L.1966, c. 142, s. 2. Amended by L.1977, c. 29, s. 3; L.1981, c. 512, s. 1, eff. Jan. 12, 1982.
39:4-50.2a. Guidelines for DWI and breath test refusal prosecutions
3. In order to promote the uniform enforcement of R.S.39:4-50 and section 2 of P.L.1966, c.142 (C.39:4-50.2), the Attorney General shall promulgate guidelines concerning the prosecution of such violations. The guidelines shall be disseminated to county and municipal prosecutors within 120 days of the effective date of this act.
L.2004,c.8,s.3.
39:4-50.3. Method of analyses; approval of techniques; certification of analysts; reports; forms
Chemical analyses of the arrested person@s breath, to be considered valid under the provisions of this act, shall have been performed according to methods approved by the Attorney General, and by a person certified for this purpose by the Attorney General.
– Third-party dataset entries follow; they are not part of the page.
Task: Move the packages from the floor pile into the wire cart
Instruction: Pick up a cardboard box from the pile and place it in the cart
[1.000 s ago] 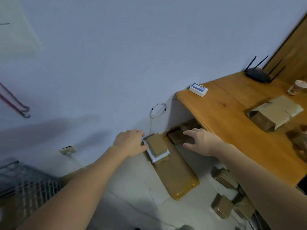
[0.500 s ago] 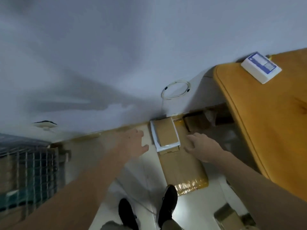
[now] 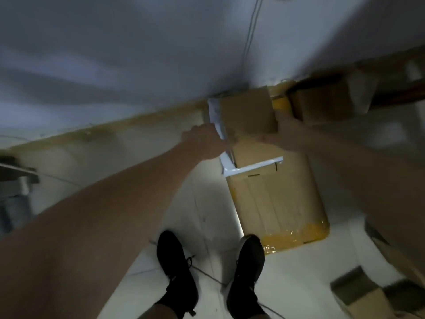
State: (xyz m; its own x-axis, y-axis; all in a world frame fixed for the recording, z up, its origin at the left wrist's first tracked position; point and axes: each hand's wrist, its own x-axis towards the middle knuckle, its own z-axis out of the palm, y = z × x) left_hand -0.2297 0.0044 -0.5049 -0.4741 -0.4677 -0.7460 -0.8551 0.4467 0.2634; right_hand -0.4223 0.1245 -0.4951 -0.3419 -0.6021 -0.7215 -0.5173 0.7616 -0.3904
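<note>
A small brown box (image 3: pixel 246 111) lies on a flat white package (image 3: pixel 253 167), and both rest on a long brown taped package (image 3: pixel 276 203) on the floor by the wall. My left hand (image 3: pixel 204 145) grips the left edge of the white package. My right hand (image 3: pixel 284 133) holds the near right side of the small brown box, thumb across its top. The wire cart (image 3: pixel 13 178) is a blur at the far left edge. Motion blur hides the fingertips.
More brown boxes (image 3: pixel 322 104) sit against the wall at the right, under the table. Another small box (image 3: pixel 358 293) lies on the tiles at the bottom right. My two black shoes (image 3: pixel 177 272) stand just short of the long package. A thin cable (image 3: pixel 251 31) runs down the wall.
I have bent lower and closer to the pile. Both hands moved in from beside the stack and now hold its top packages on the left and right.
</note>
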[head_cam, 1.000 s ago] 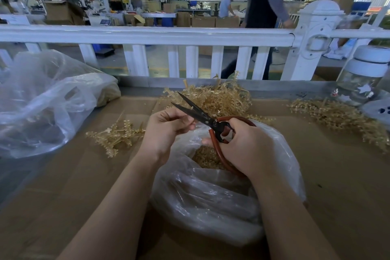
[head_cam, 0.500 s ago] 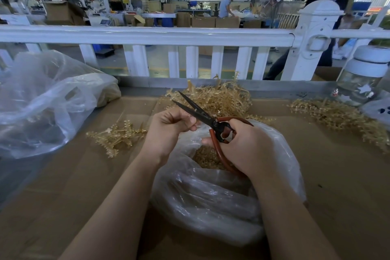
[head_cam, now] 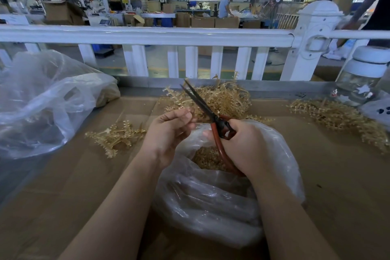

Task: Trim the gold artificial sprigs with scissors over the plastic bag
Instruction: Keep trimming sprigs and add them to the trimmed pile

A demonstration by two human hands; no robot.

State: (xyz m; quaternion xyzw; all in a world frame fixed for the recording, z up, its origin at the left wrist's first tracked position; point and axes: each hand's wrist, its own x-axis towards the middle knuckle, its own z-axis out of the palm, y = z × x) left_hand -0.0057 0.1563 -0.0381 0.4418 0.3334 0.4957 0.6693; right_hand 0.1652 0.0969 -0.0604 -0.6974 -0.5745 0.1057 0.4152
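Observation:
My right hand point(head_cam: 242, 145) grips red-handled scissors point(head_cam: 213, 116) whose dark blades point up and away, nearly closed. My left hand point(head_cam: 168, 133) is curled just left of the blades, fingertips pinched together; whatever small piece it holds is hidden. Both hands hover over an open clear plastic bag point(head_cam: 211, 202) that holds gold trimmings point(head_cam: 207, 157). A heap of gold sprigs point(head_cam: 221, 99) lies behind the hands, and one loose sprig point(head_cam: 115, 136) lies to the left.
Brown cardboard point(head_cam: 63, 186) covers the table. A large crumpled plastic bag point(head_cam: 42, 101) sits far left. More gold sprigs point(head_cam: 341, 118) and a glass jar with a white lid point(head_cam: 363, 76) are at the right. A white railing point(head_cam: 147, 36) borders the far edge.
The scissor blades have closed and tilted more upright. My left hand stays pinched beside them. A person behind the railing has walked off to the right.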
The Attorney General is authorized to approve satisfactory techniques or methods, to ascertain the qualifications and competence of individuals to conduct such analyses, and to make certifications of such individuals, which certifications shall be subject to termination or revocation at the discretion of the Attorney General. The Attorney General shall prescribe a uniform form for reports of such chemical analysis of breath to be used by law enforcement officers and others acting in accordance with the provisions of this act. Such forms shall be sequentially numbered. Each chief of police, in the case of forms distributed to law enforcement officers and others in his municipality, or the other officer, board, or official having charge or control of the police department where there is no chief, and the Director of the Division of Motor Vehicles and the Superintendent of State Police, in the case of such forms distributed to law enforcement officers and other personnel in their divisions, shall be responsible for the furnishing and proper disposition of such uniform forms. Each such responsible party shall prepare or cause to be prepared such records and reports relating to such uniform forms and their disposition in such manner and at such times as the Attorney General shall prescribe.
L.1966, c. 142, s. 3. Amended by L.1971, c. 273, s. 1.
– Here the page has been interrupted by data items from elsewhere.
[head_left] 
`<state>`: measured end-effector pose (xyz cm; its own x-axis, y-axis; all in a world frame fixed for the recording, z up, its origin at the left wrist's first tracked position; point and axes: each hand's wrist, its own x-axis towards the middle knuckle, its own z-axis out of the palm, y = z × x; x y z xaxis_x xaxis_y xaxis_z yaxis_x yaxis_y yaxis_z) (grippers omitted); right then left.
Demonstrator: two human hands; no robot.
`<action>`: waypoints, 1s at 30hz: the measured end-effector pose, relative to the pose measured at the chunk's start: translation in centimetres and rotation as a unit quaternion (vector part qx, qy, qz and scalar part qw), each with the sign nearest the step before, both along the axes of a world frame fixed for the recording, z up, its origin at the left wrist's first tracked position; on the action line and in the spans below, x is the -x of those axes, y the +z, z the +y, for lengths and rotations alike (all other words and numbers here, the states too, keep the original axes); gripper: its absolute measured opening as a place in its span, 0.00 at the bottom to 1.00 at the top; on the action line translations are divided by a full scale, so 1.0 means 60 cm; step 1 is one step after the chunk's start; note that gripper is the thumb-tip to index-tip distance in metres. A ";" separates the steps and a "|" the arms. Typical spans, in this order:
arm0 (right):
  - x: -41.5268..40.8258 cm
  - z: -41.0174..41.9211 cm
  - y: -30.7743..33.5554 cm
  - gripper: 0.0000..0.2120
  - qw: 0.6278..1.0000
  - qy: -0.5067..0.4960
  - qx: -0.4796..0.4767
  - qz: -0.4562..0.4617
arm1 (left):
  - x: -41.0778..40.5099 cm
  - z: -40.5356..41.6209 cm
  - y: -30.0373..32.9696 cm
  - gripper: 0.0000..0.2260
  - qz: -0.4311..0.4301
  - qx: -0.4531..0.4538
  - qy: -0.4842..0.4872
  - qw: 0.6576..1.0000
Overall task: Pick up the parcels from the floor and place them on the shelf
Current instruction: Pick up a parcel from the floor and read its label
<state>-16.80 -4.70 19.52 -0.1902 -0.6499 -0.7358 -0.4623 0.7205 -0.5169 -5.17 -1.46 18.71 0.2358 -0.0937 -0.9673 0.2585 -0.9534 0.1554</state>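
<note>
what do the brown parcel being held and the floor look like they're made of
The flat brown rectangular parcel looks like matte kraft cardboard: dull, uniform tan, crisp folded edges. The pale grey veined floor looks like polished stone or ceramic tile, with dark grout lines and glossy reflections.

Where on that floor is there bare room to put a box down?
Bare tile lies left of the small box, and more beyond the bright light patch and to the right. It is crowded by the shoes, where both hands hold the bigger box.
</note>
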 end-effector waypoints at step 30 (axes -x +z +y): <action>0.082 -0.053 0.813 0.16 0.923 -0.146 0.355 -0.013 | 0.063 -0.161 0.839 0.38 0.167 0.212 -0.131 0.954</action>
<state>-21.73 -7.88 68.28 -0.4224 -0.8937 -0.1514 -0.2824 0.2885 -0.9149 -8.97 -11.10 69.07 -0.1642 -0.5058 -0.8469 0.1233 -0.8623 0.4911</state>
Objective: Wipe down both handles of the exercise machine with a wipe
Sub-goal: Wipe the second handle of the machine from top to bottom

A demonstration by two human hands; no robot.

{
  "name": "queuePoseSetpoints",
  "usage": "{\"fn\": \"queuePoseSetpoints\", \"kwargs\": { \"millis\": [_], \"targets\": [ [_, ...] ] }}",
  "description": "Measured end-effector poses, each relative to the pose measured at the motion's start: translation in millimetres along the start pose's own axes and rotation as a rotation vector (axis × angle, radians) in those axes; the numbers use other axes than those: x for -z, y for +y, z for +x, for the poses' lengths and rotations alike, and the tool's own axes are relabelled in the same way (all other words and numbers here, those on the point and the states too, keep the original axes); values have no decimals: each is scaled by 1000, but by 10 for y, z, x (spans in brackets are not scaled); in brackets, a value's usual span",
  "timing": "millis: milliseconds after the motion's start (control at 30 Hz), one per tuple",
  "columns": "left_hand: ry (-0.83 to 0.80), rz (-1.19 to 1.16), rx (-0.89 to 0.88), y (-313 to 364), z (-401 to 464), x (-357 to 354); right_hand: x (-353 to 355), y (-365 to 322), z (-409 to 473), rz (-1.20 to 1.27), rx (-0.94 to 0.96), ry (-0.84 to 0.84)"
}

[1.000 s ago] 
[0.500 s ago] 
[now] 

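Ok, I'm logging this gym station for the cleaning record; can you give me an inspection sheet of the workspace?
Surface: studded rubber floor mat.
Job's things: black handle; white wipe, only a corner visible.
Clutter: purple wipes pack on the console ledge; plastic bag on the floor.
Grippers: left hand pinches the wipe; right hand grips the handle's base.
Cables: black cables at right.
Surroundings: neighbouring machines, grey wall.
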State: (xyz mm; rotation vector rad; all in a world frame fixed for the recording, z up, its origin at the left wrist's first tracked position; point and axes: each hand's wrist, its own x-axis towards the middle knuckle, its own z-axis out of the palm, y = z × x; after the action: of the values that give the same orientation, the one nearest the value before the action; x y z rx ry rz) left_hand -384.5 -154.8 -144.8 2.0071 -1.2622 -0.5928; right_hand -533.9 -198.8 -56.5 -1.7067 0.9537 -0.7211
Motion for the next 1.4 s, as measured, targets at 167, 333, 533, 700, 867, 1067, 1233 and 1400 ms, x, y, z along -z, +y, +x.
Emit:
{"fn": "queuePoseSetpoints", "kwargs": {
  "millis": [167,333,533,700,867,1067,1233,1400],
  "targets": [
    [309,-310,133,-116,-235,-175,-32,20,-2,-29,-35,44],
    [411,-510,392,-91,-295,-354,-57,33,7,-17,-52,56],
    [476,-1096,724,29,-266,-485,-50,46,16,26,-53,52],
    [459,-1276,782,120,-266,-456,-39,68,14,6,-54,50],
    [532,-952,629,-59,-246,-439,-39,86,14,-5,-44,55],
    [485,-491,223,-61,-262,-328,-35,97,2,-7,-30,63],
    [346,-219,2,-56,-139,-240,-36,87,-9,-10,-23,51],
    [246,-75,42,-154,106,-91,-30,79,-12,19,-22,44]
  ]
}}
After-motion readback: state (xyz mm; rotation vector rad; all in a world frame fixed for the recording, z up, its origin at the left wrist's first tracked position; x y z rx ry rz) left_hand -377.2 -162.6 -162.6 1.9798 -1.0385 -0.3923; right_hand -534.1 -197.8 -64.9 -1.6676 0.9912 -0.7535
39:4-50.4a. Revocation for refusal to submit to breath test; penalties
2. a. Except as provided in subsection b. of this section, the municipal court shall revoke the right to operate a motor vehicle of any operator who, after being arrested for a violation of R.S.39:4-50, shall refuse to submit to a test provided for in section 2 of P.L.1966, c.142 (C.39:4-50.2) when requested to do so, for not less than seven months or more than one year unless the refusal was in connection with a second offense under this section, in which case the revocation period shall be for two years or unless the refusal was in connection with a third or subsequent offense under this section in which case the revocation shall be for ten years. A conviction or administrative determination of a violation of a law of a substantially similar nature in another jurisdiction, regardless of whether that jurisdiction is a signatory to the Interstate Driver License Compact pursuant to P.L.1966, c.73 (C.39:5D-1 et seq.), shall constitute a prior conviction under this section.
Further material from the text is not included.